On Saturday, Olivier Giroud started for Chelsea for the first time since mid-August and put in a performance commensurate with his precipitous drop from first-choice at the end of last season to third-choice just a few weeks into this season. Granted, Chelsea’s overall performance left a lot to be desired as well, but Giroud’s was perhaps the worst of all the bad performances in the 1-0 loss to West Ham at home.
Not even Frank Lampard could really ignore it, nor put a positive enough spin on it afterwards.
“It was a difficult game for [Giroud] obviously. He probably didn’t get enough ball, and then the couple of chances he had didn’t go in for him, so a tough match for him but he wasn’t the only one who comes into a team and a performance that was slightly off it.”
“I don’t want to talk about match fitness or sharpness because we train hard here. I get it, I was a player and when you’re not playing regularly your need for games is big, but we have to be ready to try and come in. We shouldn’t isolate individuals because they haven’t played, because then you could talk about a player who has been playing every game and wasn’t quite sharp. The reasons are not always as they seem.”
Giroud’s start was semi-surprising given the fact that Michy Batshuayi has been serving as the primary backup to Tammy Abraham for most of the season. In fact, before not playing at all on Saturday, Batshuayi had made an appearance off the bench in 11 of the previous 17 matches in all competitions, including the last 5 straight. After all, substituting the lone striker is a fairly standard and beneficial move, which tends to put the player coming on in an advantageous statistical (xG) situation (fresh legs vs. tired defenders, etc).
Lampard subbing off Abraham for Batshuayi every single game in the 60-75 minute range is so smart, free money almost every other manager regularly leaves on the table— Michael Caley (@MC_of_A) November 23, 2019
And Batshuayi had been repaying this faith by being involved in multiple great chances and a few goals as well, most notably the late winner against Ajax — not to mention getting on the scoresheet regularly when he did get to start in the Cup games (3 goals and 1 assist in the two League Cup matches we got to play this season).

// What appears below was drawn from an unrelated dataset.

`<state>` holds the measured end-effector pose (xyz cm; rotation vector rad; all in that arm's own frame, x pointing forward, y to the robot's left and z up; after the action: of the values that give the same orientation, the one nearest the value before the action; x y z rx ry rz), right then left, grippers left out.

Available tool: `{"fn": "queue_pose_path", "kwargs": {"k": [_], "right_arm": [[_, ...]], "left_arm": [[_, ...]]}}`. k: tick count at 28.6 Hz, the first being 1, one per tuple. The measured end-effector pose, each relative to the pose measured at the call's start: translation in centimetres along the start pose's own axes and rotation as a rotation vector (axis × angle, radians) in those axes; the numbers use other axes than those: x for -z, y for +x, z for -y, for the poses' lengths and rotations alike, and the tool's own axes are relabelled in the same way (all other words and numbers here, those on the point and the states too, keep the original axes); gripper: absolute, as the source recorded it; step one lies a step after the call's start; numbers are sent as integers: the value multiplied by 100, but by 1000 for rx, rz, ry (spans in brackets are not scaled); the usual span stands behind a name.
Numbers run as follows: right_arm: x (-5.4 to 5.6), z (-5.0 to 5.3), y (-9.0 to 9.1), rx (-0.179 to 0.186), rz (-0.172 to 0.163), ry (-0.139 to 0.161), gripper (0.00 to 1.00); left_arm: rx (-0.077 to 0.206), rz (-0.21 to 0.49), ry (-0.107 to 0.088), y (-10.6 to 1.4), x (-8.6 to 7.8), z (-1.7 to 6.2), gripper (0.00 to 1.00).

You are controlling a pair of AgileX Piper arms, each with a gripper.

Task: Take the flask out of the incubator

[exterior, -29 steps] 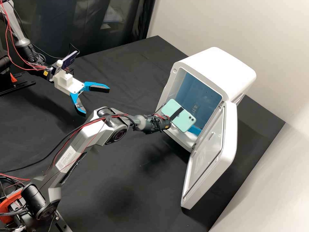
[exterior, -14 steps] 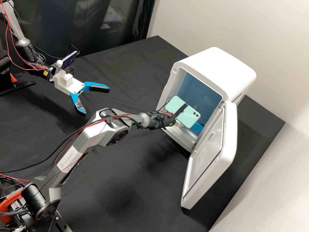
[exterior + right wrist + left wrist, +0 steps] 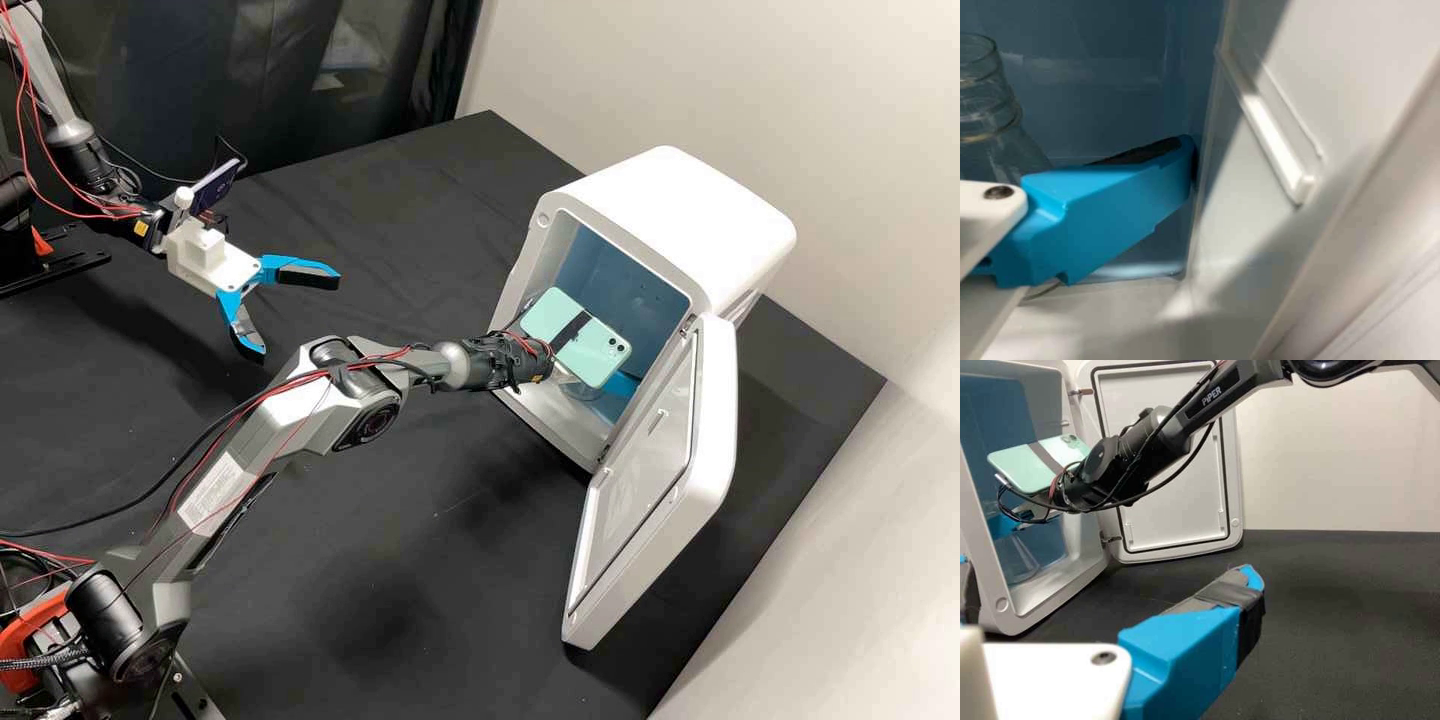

Lampard did not (could not?) offer an actual explanation for this choice. With Giroud likely on his way out in January anyway, it’s not easy to see why he opted for the World Cup-winner, though perhaps he imagined Giroud could provide more help in breaking down the expected massed ranks of Hammers’ defenders.
“Michy’s had a lot of performances to come on recently and made a difference in certain games, but it was just the choice for this game.”
But that line of thinking is not backed up by Lampard’s substitutions, which eventually moved Christian Pulisic into the center forward position. Pulisic may be pretty good in the air for a speedy and light winger, but he’s never going to be confused for a striker. Still, that experiment, which had its genesis back at Borussia Dortmund, may yet continue in the near future.
“We’ll see. He does have an ability to run behind the line, and to be sharp in central areas which will naturally get him more goals. I am not going to say right now if that is the solution, but we will see as we go forward.”
None of that is engendering much confidence for the upcoming Premier League and Champions League matches, which is a problem as after failing to win 4 of our last 5 games in all competitions, we’re desperately in need of getting back on the winning track in both competitions.
Abraham, who’s as complete a forward as any 22-year-old has a right to be, had been hopeful of returning soon from his hip injury when asked over the weekend, but Lampard’s a bit more cautious.
“We will find out more today and tomorrow. He needs to get outside and move a little bit outside over the next two days.”
-Frank Lampard; Source: Chelsea FC
Less than 48 hours to go until Aston Villa’s John Terry-coached defense arrives at Stamford Bridge. Get well soon, Tammy!